» WORK INSTRUCTIONS: Return exactly the span of lines in the following data that opens with the line containing "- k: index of" and closes with the line containing "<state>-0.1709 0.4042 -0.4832". Include nothing else.

» SUPPLIED MATERIAL:
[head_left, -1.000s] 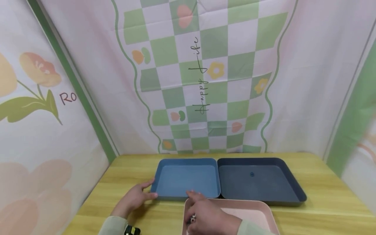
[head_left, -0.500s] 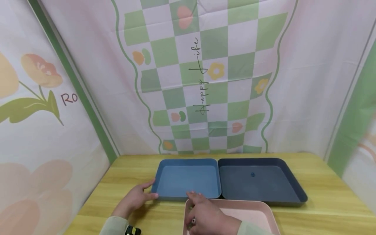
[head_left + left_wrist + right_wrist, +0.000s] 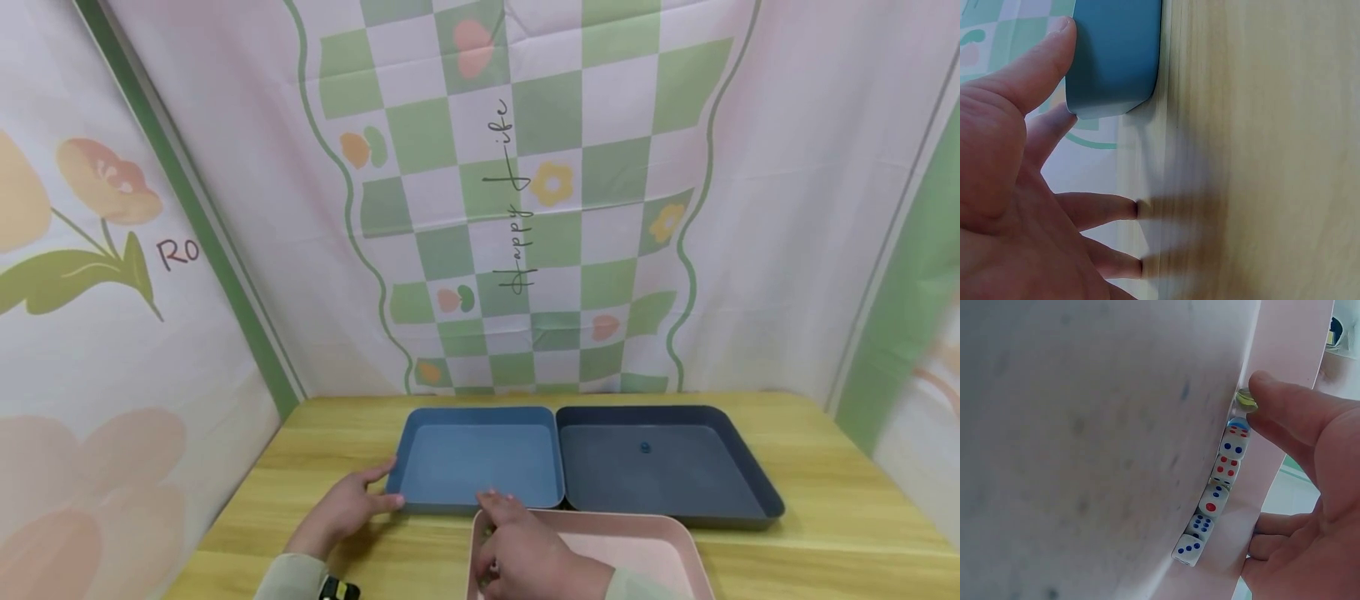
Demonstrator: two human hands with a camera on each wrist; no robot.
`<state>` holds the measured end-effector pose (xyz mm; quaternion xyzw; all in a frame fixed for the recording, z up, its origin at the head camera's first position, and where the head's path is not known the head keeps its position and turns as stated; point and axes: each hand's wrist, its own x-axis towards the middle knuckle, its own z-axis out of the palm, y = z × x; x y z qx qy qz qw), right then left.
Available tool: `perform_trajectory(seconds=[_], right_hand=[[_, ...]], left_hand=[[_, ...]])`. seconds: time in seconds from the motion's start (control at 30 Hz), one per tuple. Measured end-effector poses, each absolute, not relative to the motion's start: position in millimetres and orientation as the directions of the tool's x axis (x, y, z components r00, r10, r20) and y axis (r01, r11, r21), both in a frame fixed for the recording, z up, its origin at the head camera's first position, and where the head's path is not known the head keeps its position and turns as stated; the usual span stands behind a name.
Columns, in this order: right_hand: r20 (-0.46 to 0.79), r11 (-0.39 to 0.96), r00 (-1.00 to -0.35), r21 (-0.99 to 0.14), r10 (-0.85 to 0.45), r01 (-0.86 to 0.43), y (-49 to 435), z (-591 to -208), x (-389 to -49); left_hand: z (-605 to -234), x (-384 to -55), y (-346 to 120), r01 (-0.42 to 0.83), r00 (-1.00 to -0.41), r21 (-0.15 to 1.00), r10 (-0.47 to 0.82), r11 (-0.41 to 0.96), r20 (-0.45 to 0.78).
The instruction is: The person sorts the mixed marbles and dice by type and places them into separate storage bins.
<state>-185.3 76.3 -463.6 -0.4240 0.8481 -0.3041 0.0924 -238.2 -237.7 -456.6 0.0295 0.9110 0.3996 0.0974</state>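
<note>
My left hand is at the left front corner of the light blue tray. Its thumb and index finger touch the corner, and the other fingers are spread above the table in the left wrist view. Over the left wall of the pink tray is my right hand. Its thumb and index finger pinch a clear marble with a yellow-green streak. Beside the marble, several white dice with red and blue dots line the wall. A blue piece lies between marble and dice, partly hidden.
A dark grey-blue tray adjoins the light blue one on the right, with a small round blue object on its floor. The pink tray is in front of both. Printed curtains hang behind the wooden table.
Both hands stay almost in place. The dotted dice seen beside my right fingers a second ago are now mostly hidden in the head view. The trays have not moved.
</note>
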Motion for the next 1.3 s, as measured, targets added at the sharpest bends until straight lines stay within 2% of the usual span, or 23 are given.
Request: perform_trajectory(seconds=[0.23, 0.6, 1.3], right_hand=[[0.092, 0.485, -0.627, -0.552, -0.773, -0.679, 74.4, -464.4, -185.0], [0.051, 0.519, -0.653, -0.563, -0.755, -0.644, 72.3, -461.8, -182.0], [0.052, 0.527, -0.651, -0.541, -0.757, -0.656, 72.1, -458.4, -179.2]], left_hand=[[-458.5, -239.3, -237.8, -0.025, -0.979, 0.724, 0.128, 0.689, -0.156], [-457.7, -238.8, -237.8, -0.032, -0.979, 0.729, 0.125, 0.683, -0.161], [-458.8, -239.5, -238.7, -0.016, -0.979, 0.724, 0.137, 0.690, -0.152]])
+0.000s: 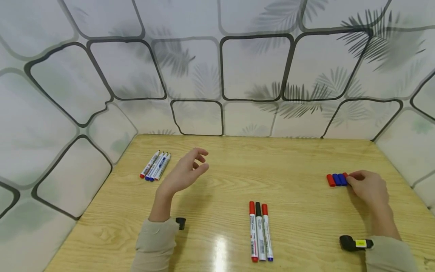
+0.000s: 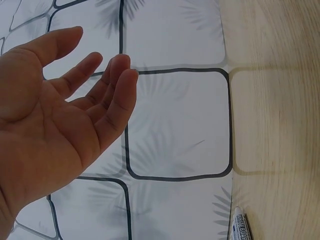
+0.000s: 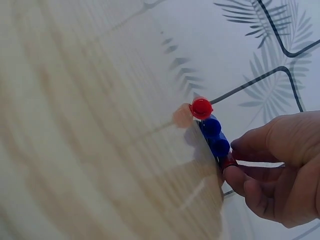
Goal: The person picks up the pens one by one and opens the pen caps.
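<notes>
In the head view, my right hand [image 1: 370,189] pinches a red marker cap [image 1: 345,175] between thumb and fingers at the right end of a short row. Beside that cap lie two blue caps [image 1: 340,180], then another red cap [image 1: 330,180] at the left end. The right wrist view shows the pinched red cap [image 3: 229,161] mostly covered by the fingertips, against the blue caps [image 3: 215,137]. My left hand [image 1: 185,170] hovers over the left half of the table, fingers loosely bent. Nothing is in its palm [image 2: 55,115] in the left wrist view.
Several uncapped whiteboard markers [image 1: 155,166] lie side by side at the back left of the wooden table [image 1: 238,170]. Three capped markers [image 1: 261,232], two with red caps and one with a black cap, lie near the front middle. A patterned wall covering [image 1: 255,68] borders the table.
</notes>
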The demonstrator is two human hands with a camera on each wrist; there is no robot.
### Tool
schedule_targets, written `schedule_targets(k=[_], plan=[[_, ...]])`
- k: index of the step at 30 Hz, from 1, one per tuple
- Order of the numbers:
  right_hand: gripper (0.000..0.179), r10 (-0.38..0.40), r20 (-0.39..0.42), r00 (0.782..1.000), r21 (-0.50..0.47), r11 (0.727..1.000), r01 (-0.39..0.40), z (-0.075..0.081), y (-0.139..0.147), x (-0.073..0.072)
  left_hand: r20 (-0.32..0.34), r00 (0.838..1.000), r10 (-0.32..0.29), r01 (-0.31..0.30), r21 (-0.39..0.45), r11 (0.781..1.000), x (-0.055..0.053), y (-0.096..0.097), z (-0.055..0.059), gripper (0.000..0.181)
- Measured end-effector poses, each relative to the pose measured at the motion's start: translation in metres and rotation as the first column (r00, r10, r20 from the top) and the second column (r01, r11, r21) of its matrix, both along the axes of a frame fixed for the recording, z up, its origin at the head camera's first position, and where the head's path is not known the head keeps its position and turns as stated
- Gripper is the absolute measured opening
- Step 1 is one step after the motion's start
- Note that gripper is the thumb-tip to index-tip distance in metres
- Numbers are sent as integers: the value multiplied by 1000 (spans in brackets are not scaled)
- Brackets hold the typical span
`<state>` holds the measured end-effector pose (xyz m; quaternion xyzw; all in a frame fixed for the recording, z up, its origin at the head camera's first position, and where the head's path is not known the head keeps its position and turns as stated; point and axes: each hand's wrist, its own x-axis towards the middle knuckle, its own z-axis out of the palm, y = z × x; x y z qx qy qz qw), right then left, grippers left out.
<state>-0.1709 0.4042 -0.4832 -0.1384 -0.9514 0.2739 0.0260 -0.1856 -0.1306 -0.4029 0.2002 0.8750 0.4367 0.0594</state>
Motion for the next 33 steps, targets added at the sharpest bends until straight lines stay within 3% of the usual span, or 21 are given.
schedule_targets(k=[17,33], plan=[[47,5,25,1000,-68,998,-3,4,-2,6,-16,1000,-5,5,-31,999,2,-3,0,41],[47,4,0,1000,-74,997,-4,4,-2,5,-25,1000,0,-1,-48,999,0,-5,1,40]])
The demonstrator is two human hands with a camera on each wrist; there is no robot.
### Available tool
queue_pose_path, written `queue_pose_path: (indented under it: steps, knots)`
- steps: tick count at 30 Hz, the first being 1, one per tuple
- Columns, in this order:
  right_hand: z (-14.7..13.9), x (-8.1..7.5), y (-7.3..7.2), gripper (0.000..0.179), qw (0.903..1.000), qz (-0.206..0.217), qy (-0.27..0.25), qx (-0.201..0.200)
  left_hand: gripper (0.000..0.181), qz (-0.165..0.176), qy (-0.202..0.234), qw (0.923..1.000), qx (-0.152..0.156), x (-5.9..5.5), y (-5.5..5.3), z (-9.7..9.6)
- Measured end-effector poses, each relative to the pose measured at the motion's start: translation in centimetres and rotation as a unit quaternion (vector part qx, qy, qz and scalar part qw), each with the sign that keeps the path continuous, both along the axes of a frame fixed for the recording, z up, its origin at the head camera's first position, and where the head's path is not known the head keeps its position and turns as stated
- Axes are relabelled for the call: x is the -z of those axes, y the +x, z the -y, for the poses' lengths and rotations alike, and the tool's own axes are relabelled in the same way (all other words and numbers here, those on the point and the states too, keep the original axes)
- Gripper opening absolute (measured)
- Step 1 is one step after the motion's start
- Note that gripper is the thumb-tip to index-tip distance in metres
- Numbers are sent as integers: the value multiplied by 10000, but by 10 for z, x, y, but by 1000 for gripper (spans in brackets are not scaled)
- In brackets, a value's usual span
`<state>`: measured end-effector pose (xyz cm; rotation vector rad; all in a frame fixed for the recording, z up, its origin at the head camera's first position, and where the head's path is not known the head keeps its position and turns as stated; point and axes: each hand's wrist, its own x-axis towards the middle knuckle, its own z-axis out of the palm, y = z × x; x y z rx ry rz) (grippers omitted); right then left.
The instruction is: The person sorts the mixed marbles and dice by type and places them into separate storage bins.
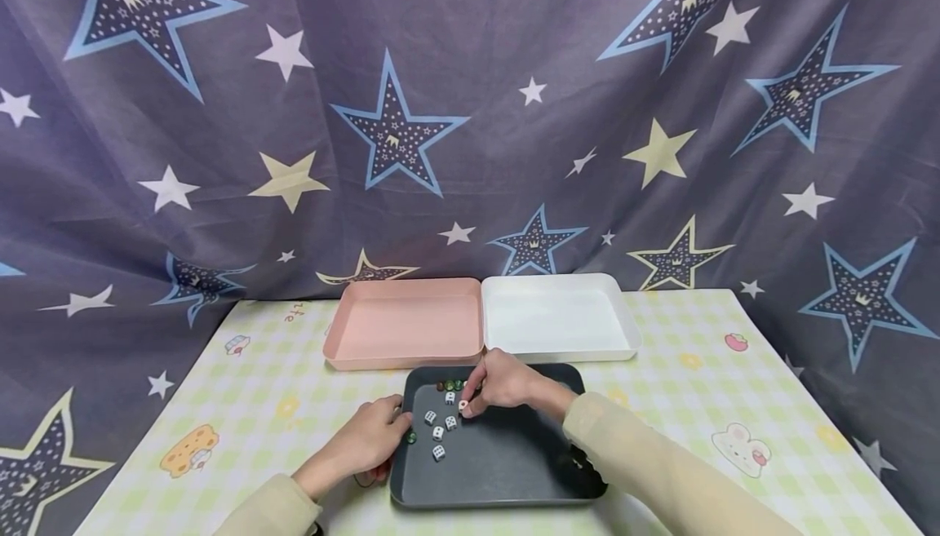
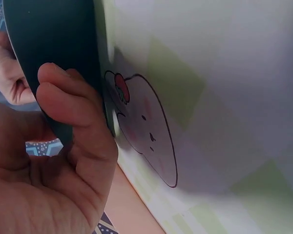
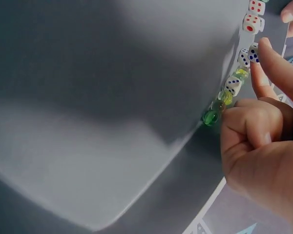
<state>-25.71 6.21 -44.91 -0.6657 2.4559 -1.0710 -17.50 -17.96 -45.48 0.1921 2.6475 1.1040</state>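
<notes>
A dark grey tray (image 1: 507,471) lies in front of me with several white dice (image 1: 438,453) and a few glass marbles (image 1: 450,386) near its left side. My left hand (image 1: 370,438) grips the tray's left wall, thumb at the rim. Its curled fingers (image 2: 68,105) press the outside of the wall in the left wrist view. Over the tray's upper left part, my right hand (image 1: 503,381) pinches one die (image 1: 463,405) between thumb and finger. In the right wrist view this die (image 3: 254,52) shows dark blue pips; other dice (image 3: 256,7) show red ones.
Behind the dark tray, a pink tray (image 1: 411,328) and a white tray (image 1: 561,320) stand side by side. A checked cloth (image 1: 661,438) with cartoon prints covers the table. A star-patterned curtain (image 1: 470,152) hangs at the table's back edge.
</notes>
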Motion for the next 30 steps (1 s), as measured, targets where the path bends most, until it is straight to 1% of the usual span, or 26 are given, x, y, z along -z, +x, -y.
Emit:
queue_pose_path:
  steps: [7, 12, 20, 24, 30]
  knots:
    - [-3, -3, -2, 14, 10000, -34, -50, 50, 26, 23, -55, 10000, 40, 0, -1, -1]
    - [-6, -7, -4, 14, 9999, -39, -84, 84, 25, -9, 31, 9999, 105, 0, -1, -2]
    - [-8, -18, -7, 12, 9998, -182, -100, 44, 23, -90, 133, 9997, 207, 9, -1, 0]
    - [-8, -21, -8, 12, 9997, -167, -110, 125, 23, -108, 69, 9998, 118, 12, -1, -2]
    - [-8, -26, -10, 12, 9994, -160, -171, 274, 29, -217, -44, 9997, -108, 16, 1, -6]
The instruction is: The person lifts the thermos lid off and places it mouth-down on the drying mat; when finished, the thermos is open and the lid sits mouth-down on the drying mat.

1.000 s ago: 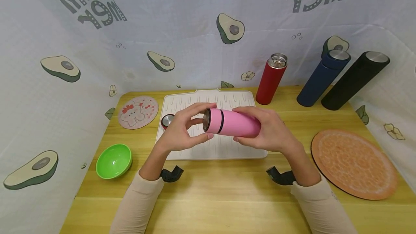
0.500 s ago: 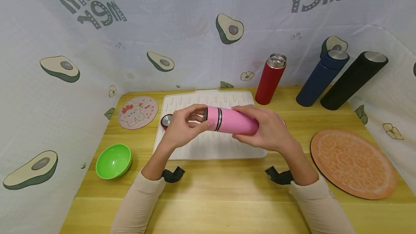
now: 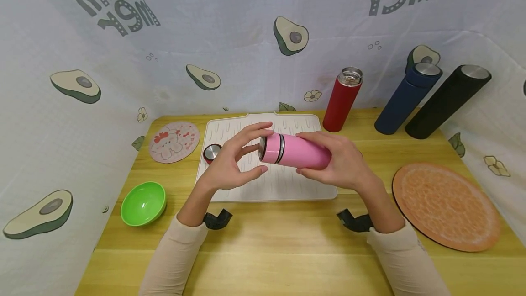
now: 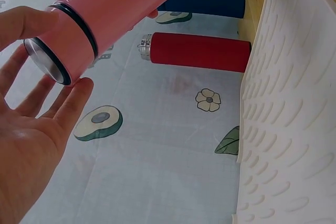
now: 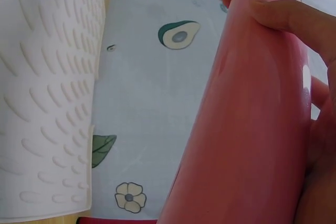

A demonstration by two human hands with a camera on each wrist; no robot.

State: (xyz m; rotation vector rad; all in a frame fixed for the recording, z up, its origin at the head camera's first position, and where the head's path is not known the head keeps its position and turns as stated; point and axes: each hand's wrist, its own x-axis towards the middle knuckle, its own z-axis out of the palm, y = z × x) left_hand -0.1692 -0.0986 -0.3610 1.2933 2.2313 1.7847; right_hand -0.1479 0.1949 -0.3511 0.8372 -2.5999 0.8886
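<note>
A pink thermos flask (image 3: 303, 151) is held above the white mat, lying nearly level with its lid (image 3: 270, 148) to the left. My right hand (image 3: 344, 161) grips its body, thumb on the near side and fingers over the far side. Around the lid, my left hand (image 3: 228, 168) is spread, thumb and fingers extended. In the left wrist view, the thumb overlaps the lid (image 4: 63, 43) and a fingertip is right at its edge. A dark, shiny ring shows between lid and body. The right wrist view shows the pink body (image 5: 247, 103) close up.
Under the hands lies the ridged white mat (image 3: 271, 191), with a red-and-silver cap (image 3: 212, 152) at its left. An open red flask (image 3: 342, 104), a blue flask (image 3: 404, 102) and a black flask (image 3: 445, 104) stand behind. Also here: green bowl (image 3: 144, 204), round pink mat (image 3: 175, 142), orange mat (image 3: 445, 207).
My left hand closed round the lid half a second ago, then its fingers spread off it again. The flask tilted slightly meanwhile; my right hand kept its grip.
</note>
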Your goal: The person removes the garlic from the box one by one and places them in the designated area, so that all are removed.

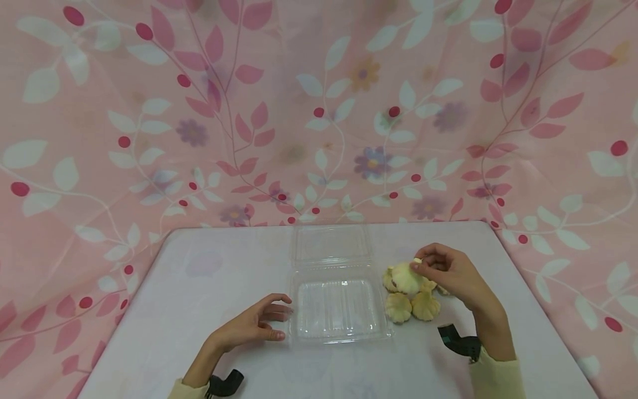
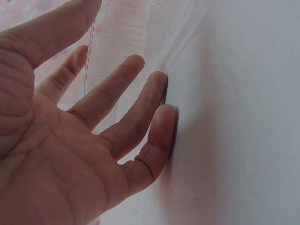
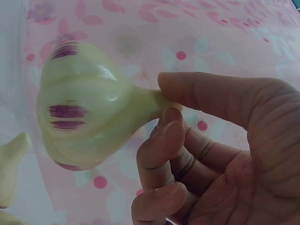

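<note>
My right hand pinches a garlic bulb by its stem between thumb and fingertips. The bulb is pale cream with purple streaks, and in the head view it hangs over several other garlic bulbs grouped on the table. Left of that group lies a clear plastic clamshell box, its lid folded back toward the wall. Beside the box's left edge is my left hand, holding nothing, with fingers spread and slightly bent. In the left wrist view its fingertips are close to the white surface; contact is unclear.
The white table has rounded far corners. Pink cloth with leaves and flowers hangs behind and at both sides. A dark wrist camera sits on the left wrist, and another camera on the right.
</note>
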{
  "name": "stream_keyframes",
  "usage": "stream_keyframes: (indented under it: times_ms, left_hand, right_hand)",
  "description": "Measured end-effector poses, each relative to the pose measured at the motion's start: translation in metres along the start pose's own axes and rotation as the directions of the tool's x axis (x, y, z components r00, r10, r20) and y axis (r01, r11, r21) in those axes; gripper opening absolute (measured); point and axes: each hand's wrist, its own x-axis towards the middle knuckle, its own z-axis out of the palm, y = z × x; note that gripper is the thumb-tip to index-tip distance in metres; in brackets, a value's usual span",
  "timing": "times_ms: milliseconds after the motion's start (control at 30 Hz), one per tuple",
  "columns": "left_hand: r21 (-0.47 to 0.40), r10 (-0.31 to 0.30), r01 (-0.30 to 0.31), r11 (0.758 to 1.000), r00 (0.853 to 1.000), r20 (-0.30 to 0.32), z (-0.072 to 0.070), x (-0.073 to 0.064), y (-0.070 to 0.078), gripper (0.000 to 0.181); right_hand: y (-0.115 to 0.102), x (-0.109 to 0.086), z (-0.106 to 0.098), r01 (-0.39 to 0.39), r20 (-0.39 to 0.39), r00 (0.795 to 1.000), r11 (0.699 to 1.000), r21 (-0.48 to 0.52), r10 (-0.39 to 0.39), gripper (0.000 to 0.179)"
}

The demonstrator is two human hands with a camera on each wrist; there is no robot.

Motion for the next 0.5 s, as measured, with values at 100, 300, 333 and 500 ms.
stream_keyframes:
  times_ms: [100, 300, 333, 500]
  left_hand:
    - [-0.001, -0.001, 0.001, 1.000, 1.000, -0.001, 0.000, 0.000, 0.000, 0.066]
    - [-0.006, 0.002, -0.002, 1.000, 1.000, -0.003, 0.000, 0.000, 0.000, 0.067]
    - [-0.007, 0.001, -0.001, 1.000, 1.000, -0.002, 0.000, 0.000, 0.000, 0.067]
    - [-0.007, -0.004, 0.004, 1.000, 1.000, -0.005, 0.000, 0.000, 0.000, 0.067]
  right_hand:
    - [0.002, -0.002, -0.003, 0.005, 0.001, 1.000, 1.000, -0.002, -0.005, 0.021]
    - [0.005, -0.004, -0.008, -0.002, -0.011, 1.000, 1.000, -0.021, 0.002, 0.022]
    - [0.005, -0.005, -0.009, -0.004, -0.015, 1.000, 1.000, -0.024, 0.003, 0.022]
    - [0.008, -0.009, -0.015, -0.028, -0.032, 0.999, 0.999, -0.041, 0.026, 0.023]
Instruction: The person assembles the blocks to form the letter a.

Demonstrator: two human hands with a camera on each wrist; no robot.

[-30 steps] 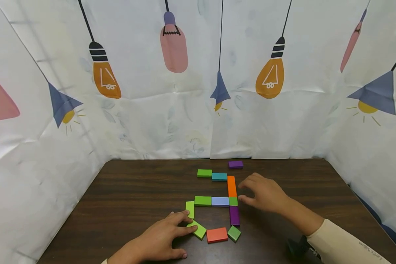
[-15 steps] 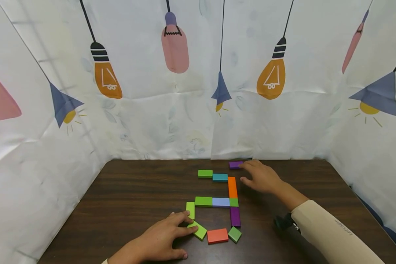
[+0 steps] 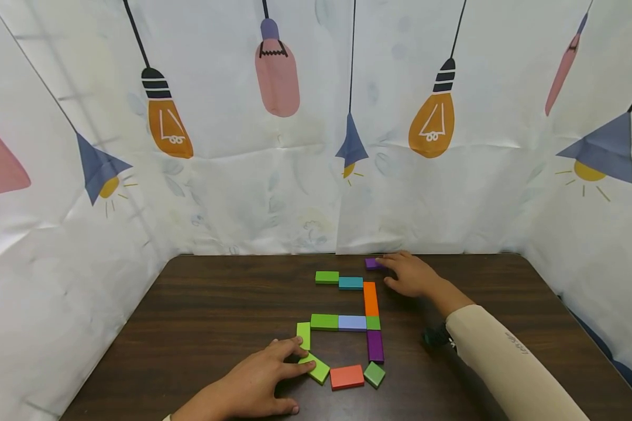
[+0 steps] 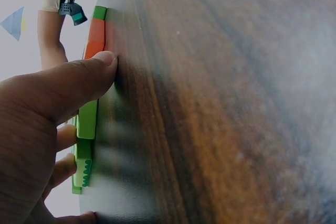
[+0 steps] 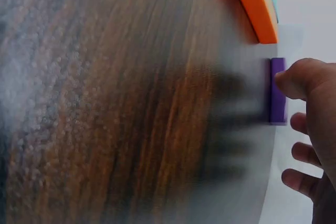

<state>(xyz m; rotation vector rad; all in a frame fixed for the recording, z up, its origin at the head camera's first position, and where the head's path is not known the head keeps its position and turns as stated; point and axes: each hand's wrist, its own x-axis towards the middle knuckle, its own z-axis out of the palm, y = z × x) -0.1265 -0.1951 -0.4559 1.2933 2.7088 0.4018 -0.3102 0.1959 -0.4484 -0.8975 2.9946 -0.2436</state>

» EXPECTED ANSWER:
- k: index of the step at 30 Hz, from 1, one per tuple
- Order of the numbers:
  right_hand: gripper (0.000..0.179), r10 (-0.38..0.40), r20 (-0.39..0.42), r00 (0.782..1.000), r21 (-0.50..0.47), r11 (0.727..1.000), r01 (-0.39..0.40), z (-0.075..0.081), y (-0.139..0.147), x (-0.073..0.072)
  left_hand: r20 (-0.32..0.34), r00 (0.838..1.000), r10 (-0.32..0.29), r01 (-0.31..0.30), r21 (-0.39..0.45), r11 (0.781..1.000), x (-0.055..0.053), y (-0.096..0.097), z (-0.055..0.059), gripper (0.000..0.181)
- Measured end-effector poses, each relative to the pose measured at the motion's start: translation in metres and rotation as the first column (r00, r10, r20 from the top) and the second column (r01, r11, r21) of its matrix, both along the axes of a frame fixed for the recording, z up, its origin at the head camera's first position, and where the head's path is not known the head keeps its position and turns as stated
- Gripper is the absolute measured opening
- Step 1 is one step after the motion's start
- Note that gripper is the thumb-tip to index-tip distance in metres
- Numbers are sent as integers: the value multiplied by 1000 (spans in brackets are not scaled)
- Brackets hold the typical span
`<state>` holds the measured end-effector pose (xyz m; quaternion xyzw; all in a frame fixed for the recording, z up, its origin at the head camera's first position, and where the head's path is not known the head keeps its position and turns as stated; point and axes: each hand's wrist, its own x-axis towards the middle knuckle, its own z-axis out of the palm, y = z × x; x y z qx qy qz qw), right then left, grippers left out.
<state>-0.1709 0.4042 -0.4832 -0.1384 -0.9514 0.2739 0.0260 -0.1856 -0.1306 -0.4029 0.2002 0.8750 0.4367 0.0594</state>

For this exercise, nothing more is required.